Beginning with the line below that contains "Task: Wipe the" and ending with the line that contains "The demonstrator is", retype every line exactly. Pictures are not copied.

=== Supplied information ===
=====

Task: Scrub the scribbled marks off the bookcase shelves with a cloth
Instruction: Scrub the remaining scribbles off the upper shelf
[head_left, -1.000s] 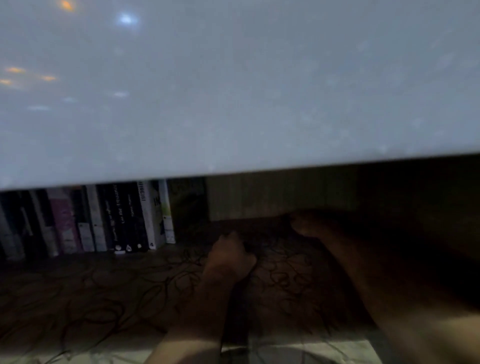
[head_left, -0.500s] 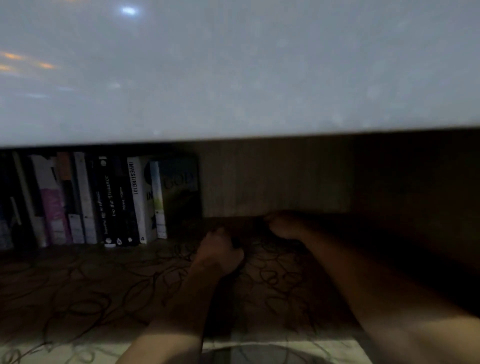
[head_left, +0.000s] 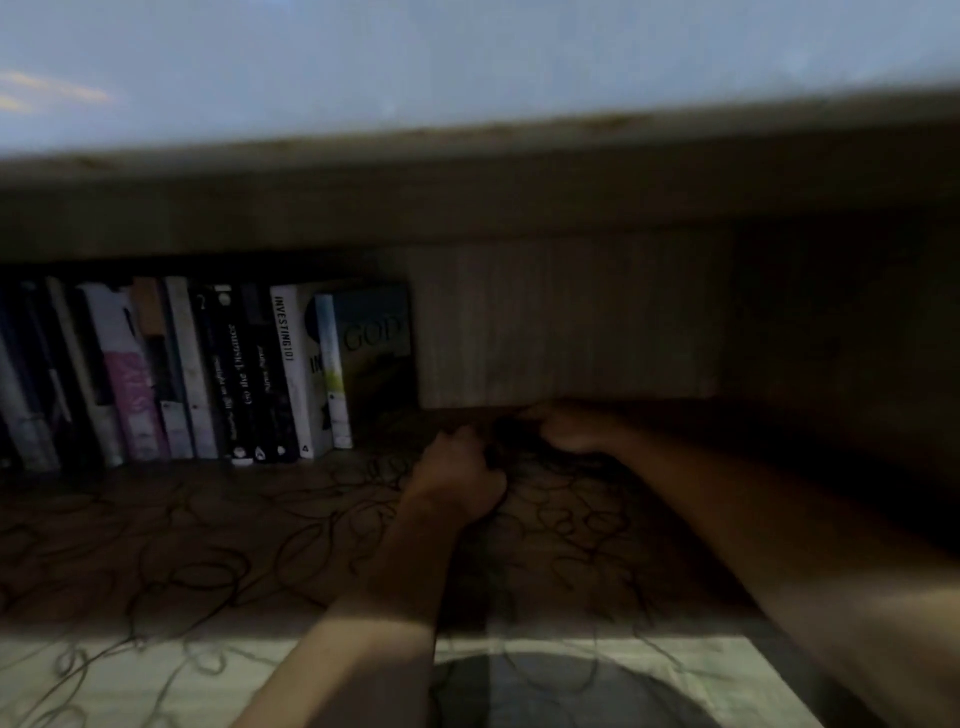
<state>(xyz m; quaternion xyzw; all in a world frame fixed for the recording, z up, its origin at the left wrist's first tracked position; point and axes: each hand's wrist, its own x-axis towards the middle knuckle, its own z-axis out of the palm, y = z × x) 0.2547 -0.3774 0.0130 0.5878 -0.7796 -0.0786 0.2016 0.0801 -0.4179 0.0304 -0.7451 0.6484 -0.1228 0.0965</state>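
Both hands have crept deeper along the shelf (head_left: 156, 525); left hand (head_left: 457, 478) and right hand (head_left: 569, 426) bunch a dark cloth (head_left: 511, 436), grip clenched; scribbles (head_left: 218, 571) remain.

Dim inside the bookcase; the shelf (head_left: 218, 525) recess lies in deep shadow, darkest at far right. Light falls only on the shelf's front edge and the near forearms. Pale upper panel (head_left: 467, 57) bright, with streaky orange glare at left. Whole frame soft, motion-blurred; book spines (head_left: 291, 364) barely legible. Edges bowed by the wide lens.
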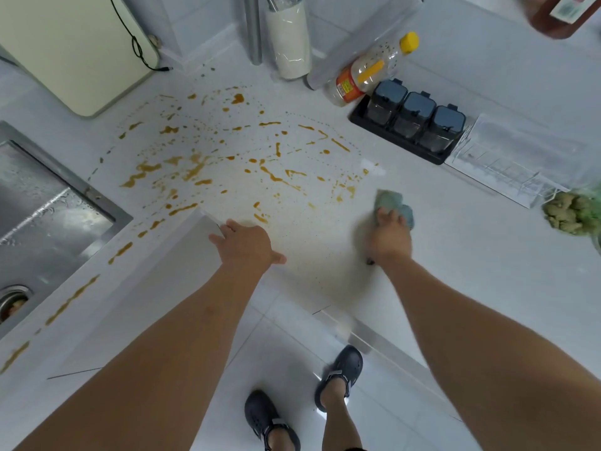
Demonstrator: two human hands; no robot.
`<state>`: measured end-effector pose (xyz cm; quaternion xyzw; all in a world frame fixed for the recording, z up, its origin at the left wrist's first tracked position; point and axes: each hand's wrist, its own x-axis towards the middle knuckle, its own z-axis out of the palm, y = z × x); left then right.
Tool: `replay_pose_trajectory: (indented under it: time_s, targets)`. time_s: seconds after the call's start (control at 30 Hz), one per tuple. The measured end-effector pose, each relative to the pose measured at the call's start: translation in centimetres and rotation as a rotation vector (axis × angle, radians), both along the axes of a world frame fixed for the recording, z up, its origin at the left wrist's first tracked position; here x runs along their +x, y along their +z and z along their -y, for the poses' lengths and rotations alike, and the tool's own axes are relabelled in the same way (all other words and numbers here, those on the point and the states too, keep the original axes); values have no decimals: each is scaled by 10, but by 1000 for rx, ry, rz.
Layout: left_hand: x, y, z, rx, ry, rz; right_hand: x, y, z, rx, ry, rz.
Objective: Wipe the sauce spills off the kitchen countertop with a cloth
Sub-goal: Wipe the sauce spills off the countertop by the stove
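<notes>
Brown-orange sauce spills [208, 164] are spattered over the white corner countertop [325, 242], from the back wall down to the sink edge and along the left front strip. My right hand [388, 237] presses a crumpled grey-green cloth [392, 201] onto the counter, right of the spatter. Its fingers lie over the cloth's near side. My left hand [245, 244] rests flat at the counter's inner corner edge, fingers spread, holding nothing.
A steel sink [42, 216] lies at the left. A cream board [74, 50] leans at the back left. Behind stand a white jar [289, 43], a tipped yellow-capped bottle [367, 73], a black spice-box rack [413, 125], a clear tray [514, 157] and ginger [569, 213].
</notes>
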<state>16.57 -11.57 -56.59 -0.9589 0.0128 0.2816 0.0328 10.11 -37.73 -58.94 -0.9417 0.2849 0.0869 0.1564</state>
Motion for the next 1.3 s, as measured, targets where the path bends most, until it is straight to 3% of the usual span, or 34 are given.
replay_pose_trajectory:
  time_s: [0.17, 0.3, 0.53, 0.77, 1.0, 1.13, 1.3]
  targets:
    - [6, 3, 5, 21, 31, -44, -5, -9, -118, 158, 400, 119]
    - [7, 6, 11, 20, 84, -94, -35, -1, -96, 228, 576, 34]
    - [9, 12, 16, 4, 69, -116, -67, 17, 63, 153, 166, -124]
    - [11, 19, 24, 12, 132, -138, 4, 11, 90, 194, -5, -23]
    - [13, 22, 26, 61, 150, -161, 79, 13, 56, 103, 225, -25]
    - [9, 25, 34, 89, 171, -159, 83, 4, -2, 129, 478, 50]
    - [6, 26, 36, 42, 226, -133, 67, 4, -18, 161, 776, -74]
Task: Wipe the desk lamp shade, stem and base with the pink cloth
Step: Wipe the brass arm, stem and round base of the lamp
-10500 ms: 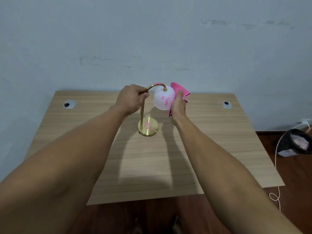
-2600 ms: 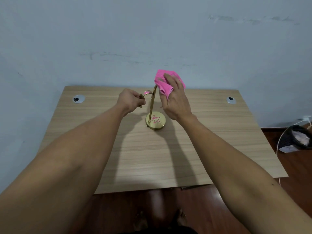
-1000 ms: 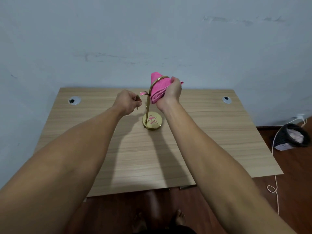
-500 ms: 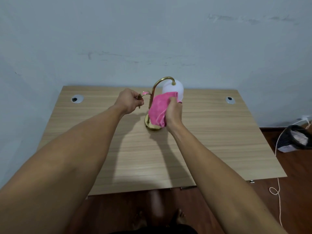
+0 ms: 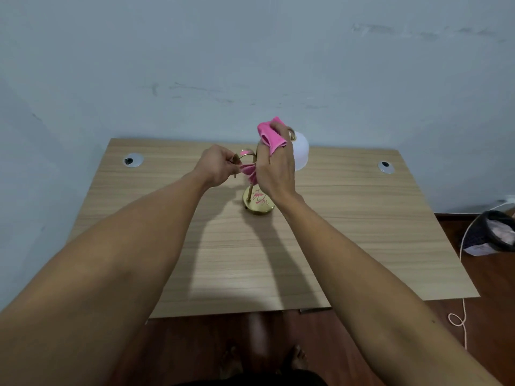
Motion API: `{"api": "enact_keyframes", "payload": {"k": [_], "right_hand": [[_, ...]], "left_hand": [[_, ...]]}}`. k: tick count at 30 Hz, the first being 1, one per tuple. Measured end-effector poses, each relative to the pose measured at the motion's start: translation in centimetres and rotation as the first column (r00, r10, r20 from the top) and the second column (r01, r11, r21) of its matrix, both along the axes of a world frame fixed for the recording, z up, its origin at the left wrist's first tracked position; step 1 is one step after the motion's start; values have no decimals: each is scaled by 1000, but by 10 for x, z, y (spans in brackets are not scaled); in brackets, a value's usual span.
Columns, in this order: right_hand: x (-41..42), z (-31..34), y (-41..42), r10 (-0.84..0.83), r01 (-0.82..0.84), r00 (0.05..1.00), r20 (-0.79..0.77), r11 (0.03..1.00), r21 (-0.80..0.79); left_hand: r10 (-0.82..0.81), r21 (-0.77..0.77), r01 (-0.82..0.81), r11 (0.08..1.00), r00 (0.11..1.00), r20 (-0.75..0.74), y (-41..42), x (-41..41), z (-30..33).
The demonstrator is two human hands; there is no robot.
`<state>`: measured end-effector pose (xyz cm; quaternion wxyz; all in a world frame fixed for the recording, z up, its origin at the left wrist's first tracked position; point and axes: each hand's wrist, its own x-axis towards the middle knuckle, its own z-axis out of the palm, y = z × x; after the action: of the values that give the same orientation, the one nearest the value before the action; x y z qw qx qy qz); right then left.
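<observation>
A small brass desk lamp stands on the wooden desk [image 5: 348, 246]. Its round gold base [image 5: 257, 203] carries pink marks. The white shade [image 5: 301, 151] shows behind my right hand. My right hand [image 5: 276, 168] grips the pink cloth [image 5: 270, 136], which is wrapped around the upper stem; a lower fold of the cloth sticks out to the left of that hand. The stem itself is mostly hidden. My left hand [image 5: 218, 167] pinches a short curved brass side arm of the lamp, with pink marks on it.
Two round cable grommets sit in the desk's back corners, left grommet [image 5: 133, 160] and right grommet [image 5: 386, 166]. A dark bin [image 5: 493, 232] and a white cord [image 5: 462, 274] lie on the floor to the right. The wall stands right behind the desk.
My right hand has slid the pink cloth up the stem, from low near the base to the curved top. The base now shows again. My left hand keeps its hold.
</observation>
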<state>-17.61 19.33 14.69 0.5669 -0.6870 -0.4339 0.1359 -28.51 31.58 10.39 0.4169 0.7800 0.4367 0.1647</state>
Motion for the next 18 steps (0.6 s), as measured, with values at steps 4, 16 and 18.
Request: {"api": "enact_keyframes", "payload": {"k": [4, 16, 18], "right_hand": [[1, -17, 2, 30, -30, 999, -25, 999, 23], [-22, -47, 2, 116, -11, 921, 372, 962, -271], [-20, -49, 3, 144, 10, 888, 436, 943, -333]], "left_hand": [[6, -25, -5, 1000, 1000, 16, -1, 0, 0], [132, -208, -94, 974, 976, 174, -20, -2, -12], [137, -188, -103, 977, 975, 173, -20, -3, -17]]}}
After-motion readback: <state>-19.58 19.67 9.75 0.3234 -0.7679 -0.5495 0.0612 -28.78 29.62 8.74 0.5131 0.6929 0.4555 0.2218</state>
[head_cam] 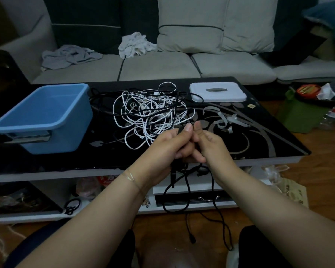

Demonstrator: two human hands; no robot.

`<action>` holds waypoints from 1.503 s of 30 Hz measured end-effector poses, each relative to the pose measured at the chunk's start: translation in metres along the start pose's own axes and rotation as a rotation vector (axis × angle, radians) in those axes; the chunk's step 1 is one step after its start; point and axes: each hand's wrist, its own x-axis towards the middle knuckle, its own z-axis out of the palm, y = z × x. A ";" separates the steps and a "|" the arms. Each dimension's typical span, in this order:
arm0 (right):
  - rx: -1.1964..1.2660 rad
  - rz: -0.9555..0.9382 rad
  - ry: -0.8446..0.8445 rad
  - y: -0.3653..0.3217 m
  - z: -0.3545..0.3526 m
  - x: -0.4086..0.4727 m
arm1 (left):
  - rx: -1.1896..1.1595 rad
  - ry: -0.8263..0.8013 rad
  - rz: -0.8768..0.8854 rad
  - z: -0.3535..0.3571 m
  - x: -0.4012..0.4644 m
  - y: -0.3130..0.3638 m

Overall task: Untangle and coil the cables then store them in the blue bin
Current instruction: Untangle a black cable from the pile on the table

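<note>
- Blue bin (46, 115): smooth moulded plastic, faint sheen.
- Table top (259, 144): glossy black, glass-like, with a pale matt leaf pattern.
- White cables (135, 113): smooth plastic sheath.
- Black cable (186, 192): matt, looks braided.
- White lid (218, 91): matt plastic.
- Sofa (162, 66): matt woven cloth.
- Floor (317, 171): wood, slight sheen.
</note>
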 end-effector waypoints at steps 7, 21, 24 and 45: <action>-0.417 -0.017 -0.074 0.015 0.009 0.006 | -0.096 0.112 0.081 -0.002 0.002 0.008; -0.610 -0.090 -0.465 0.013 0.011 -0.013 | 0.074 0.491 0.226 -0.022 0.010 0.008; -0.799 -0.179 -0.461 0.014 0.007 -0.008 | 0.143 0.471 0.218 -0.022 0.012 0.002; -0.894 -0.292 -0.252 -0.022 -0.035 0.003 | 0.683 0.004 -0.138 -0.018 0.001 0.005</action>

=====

=== Finished exercise ===
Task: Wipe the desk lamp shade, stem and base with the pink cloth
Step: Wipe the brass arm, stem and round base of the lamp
-10500 ms: 
-2600 ms: 
-1000 ms: 
-500 ms: 
+0 ms: 
Motion API: `{"api": "enact_keyframes", "payload": {"k": [_], "right_hand": [[_, ...]], "left_hand": [[_, ...]]}}`. k: tick count at 30 Hz, the first being 1, one per tuple. Measured end-effector poses, each relative to the pose measured at the motion's start: translation in centimetres and rotation as the first column (r00, r10, r20 from the top) and the second column (r01, r11, r21) of its matrix, both along the axes of a world frame fixed for the recording, z up, its origin at the left wrist's first tracked position; step 1 is one step after the motion's start; values have no decimals: each is scaled by 1000, but by 10 for x, z, y (spans in brackets are not scaled); in brackets, a value's usual span.
Columns, in this order: right_hand: x (-41..42), z (-31..34), y (-41..42), r10 (-0.84..0.83), r01 (-0.82..0.84), r00 (0.05..1.00), r20 (-0.79..0.77), r11 (0.03..1.00), r21 (-0.80..0.79); left_hand: r10 (-0.82..0.81), r21 (-0.77..0.77), r01 (-0.82..0.81), r11 (0.08..1.00), r00 (0.11..1.00), r20 (-0.75..0.74), y (-41..42), x (-41..41), z (-30..33).
The demonstrator is two human hands; there is no robot.

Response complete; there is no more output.